» BRIEF:
Narrow the data below down to the lines containing "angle".

·····

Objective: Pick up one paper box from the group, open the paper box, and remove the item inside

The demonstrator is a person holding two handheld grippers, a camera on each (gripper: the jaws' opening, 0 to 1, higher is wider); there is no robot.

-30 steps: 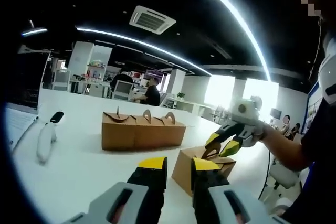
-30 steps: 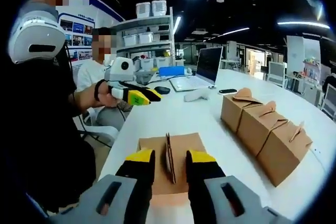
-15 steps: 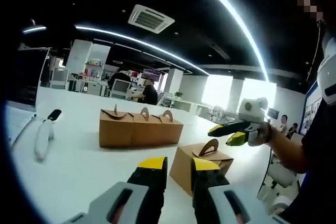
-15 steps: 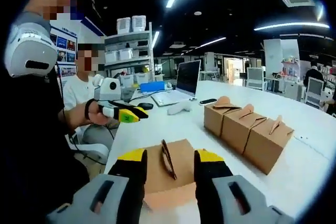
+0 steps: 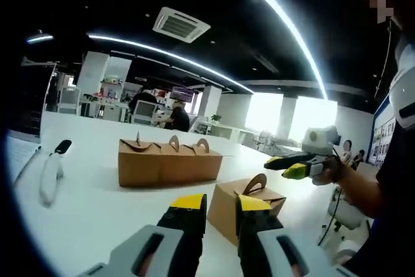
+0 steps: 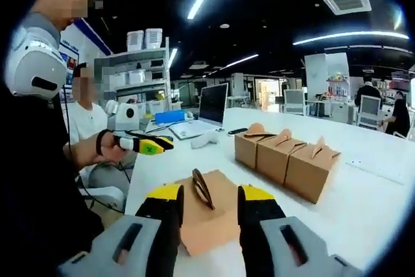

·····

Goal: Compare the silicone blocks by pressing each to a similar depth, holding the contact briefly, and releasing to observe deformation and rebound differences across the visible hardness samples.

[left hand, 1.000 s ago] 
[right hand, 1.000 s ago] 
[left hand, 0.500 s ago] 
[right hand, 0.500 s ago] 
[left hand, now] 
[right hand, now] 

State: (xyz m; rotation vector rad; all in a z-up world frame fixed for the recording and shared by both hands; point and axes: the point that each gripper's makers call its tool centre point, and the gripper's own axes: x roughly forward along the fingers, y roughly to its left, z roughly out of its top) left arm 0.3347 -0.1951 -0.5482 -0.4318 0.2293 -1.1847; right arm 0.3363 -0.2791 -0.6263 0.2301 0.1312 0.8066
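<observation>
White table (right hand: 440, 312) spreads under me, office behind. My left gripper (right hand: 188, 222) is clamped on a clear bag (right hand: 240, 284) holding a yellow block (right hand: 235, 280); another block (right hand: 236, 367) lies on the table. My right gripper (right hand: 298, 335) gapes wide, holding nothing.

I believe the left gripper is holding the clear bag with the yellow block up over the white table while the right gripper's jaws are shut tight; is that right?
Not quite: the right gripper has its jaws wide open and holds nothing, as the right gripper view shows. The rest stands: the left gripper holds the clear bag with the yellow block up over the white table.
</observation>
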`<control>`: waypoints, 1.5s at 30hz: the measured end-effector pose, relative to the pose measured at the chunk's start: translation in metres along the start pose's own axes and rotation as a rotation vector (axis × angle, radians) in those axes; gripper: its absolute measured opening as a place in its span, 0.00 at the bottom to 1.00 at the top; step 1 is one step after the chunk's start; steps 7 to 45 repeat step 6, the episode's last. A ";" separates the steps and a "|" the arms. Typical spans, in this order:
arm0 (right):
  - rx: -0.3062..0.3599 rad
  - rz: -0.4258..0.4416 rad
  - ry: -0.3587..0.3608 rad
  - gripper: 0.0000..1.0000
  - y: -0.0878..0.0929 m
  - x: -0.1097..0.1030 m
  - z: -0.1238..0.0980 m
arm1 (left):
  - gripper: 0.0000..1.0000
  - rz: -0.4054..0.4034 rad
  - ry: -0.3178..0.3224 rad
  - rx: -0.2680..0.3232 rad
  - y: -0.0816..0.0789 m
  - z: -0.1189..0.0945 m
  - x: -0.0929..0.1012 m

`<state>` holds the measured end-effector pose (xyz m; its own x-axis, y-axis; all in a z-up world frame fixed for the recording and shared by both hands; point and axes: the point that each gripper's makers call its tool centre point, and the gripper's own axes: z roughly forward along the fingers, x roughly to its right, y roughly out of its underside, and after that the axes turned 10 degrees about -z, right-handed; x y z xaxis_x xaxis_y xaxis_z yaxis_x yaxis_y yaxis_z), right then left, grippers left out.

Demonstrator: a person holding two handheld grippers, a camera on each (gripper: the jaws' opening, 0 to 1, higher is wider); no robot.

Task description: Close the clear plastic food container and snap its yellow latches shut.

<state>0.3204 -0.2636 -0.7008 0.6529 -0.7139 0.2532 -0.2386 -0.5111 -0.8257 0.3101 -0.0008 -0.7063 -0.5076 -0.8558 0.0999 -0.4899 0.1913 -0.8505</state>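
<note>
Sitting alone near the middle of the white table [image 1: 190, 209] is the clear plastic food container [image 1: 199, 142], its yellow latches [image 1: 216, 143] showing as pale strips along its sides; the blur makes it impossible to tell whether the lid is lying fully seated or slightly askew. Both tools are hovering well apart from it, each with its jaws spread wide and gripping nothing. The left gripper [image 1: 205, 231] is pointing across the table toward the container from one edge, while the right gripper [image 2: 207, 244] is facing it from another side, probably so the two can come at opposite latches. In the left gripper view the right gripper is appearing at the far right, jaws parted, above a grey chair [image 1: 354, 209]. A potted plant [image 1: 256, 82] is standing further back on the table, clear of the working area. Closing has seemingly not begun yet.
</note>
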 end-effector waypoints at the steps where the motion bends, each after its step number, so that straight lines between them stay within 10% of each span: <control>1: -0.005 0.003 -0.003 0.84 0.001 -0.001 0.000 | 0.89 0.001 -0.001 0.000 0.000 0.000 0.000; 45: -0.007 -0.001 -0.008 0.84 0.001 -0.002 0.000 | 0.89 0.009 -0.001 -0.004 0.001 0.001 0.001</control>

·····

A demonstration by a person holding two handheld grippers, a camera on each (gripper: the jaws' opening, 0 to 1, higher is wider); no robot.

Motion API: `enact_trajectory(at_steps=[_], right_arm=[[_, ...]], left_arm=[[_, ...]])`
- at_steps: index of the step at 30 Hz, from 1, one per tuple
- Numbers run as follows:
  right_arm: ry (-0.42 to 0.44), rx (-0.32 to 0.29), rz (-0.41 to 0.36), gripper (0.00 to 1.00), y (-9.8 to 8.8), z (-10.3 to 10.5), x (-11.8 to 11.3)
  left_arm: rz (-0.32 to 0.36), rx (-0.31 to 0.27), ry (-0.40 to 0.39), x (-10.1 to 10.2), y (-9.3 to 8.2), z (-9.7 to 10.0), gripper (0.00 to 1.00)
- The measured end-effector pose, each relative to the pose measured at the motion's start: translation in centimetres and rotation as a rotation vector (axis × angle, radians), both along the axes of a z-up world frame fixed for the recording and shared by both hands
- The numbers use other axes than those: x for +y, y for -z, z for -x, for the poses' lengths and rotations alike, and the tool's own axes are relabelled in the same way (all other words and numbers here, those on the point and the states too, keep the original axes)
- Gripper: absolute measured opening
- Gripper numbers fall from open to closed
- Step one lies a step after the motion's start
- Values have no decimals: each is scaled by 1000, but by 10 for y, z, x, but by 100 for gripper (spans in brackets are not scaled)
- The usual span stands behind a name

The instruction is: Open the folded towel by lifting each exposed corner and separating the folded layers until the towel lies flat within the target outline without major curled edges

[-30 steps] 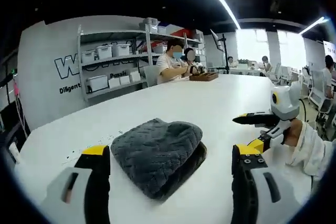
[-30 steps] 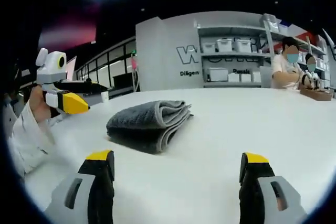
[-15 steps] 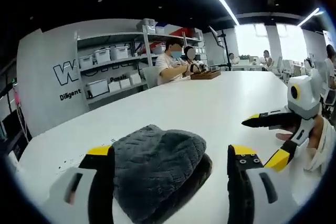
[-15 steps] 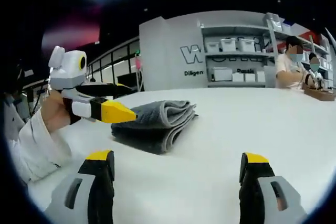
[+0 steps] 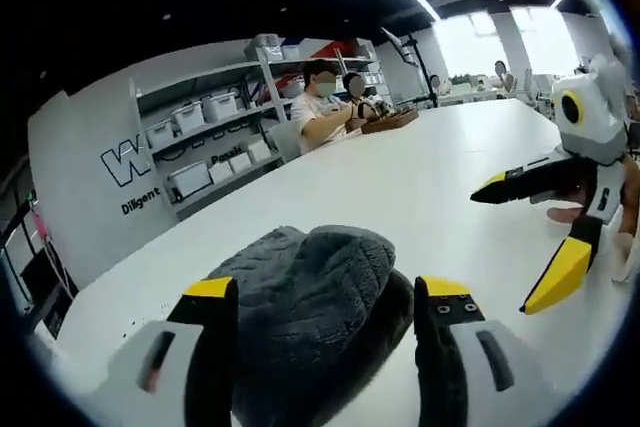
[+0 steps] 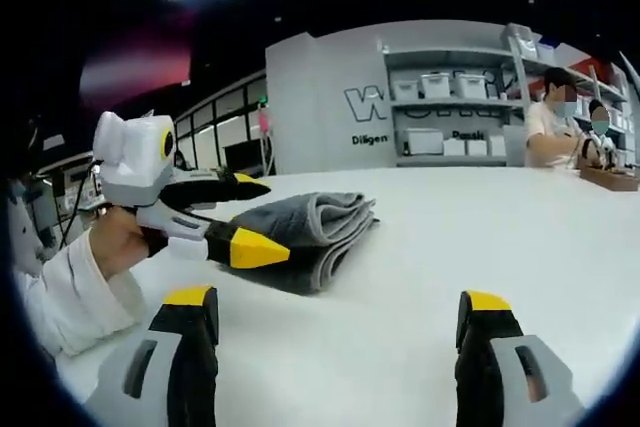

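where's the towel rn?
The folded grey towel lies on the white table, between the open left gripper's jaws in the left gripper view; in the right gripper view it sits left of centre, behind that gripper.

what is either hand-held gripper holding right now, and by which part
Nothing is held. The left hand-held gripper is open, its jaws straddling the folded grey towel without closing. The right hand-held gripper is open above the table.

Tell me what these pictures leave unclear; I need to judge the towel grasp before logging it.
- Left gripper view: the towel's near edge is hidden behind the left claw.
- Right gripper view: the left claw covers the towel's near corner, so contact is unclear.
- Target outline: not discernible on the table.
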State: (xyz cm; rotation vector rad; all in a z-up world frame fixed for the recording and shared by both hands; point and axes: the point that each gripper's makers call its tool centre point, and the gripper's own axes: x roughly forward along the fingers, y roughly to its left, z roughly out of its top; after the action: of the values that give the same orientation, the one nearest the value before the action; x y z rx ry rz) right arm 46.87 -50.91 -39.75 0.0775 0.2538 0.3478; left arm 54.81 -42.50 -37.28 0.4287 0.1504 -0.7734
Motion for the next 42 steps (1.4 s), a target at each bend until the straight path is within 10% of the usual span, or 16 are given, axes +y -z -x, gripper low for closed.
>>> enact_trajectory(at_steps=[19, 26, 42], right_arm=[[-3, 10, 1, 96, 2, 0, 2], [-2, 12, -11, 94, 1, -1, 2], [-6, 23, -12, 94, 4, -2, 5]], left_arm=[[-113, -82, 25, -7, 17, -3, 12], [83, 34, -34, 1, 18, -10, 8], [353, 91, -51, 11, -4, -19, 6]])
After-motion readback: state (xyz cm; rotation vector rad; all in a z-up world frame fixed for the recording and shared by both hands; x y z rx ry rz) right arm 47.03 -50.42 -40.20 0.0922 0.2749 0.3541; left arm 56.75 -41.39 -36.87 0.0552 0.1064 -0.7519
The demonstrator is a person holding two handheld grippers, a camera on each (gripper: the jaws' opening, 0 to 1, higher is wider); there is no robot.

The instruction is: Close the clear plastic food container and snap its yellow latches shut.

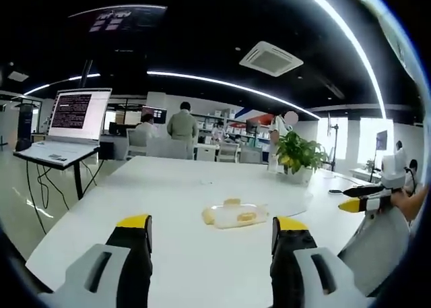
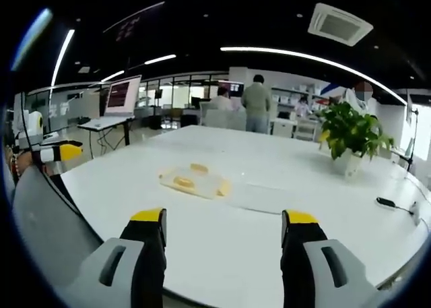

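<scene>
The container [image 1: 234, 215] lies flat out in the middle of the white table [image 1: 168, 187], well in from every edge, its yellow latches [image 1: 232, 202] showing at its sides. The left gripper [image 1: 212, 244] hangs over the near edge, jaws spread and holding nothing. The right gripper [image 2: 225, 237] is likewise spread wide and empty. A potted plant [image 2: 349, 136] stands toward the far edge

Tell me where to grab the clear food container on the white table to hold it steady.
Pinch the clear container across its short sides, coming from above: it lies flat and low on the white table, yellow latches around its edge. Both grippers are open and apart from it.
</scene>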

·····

» RESULT:
`<control>`: waypoints, 1.5s at 30hz: the measured end-effector pose, relative to the pose measured at the chunk's start: translation in metres along the start pose's own axes and rotation as a rotation vector (axis × angle, radians) in those axes; gripper: its absolute measured opening as a place in its span, 0.00 at the bottom to 1.00 at the top; step 1 is one step after the chunk's start; steps 7 to 45 repeat step 6, the episode's last. A ";" separates the steps and a "|" the arms. Typical spans, in this order:
- The measured end-effector pose, each relative to the pose measured at the motion's start: translation in centimetres and rotation as a rotation vector (axis × angle, radians), both along the axes of a z-up world frame fixed for the recording and shared by both hands

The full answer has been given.